The Pennsylvania Farm Bureau (PFB) recently said it is cautiously optimistic about the new United States-Mexico-Canada Agreement (USMCA) trade agreement and hopes it will benefit farm families nationwide.
“One of the major points we stressed during the negotiations between the U.S., Canada, and Mexico, was for trade representatives to keep in place existing NAFTA [North American Free Trade Agreement] provisions that benefit agriculture and to work to resolve several contentious issues, including dairy disputes with Canada,” PFB President Rick Ebert said. “We are pleased that the new agreement provides new market access for dairy and poultry products while maintaining the zero-tariff platform on all other agricultural products.”

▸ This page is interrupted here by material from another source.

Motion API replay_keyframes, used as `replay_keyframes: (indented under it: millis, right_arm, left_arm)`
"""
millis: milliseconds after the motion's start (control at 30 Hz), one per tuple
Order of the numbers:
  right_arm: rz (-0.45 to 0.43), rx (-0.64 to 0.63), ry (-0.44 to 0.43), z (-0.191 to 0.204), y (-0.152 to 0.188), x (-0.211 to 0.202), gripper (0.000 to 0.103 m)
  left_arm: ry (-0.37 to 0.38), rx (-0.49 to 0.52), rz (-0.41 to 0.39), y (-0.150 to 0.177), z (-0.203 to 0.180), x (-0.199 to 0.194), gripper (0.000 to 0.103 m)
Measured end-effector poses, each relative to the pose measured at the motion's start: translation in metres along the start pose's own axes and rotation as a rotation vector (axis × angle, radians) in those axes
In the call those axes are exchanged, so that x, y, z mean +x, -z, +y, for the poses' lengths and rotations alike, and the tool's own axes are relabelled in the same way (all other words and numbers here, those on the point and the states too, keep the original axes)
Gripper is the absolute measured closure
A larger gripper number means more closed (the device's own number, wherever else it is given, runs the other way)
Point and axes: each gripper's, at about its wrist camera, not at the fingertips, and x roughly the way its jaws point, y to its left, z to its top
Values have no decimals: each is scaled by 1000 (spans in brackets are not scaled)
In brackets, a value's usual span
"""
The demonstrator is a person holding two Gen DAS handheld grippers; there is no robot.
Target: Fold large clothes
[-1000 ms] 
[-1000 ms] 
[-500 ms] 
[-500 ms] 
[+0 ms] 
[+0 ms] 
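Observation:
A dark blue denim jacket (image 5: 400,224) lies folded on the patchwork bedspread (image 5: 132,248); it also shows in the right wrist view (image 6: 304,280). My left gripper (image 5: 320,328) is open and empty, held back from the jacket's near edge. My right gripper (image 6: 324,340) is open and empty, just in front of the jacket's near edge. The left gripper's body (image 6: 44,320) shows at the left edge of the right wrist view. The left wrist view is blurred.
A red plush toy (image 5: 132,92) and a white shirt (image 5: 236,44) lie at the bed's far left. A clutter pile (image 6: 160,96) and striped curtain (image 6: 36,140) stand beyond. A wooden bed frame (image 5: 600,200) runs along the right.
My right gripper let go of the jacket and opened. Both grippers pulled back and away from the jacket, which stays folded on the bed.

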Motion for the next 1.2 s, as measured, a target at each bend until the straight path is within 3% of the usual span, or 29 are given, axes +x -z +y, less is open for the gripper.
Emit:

USMCA eliminates Canada’s Class 7 dairy pricing program, which American farmers say undercuts U.S. sales of dried milk and high-protein milk products. Instead, American dairy farmers would be able to export dairy products without tariffs until products equal to 3.6 percent of Canada’s domestic production.
Nearly 60 percent of all agriculture exports from Pennsylvania are sold to Canada and Mexico, Ebert said.
USMCA must be signed by Canadian Prime Minister Justin Trudeau, Mexican President Enrique Pena Nieto, and President Donald Trump, and must be approved by the three countries’ legislative bodies.
It is expected to go into effect in early to mid-2019.